→ Required action: A word-for-word copy of the data is what's wanted; pictures stay out of it.

<<<<

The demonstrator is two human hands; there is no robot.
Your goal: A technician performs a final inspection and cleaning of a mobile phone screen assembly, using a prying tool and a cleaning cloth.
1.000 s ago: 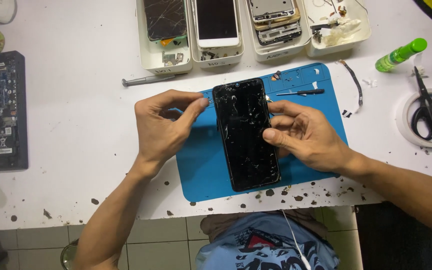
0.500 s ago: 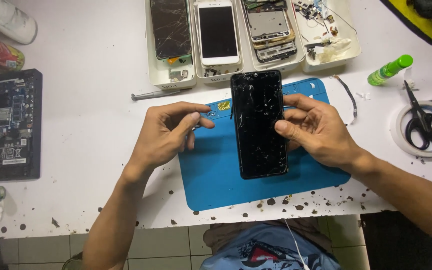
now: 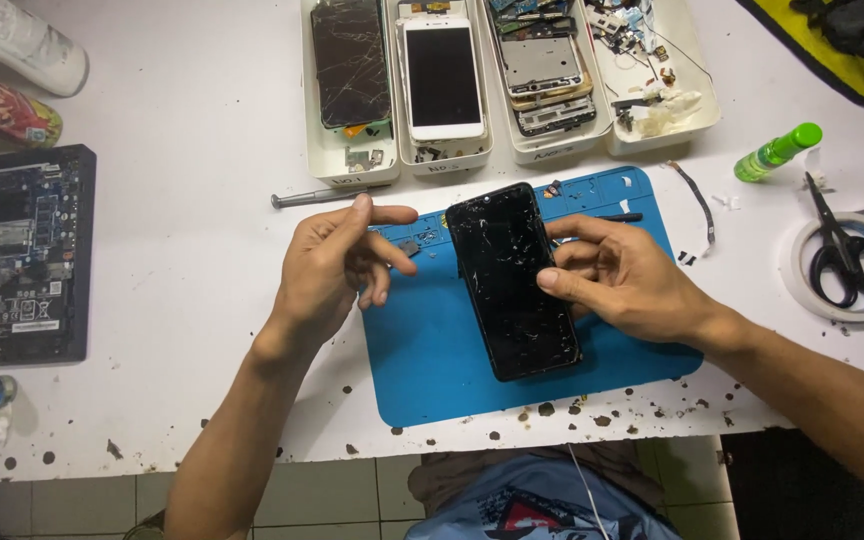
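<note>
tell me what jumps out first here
A black phone with a cracked screen sits mid-frame over a blue mat, gripped at its edge by the right hand; the left hand hovers beside it, off the glass. Behind, white trays hold more dismantled phones.

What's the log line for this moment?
right hand: holds phone, cracked screen up | left hand: off phone, fingers curled, above mat edge | near: screwdriver, trays, scissors
</note>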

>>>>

→ Completed exercise:
The demonstrator is two human hands; there is no robot.
Your goal: A technician performs a final inspection and cleaning of a mobile phone screen assembly, using a prying tool and a cleaning cloth.
1.000 s ago: 
0.500 s ago: 
now: 
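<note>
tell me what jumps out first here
A black phone with a cracked screen sits mid-frame over a blue mat, gripped at its edge by the right hand; the left hand hovers beside it, off the glass. Behind, white trays hold more dismantled phones.

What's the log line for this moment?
right hand: holds phone, cracked screen up | left hand: off phone, fingers curled, above mat edge | near: screwdriver, trays, scissors
</note>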

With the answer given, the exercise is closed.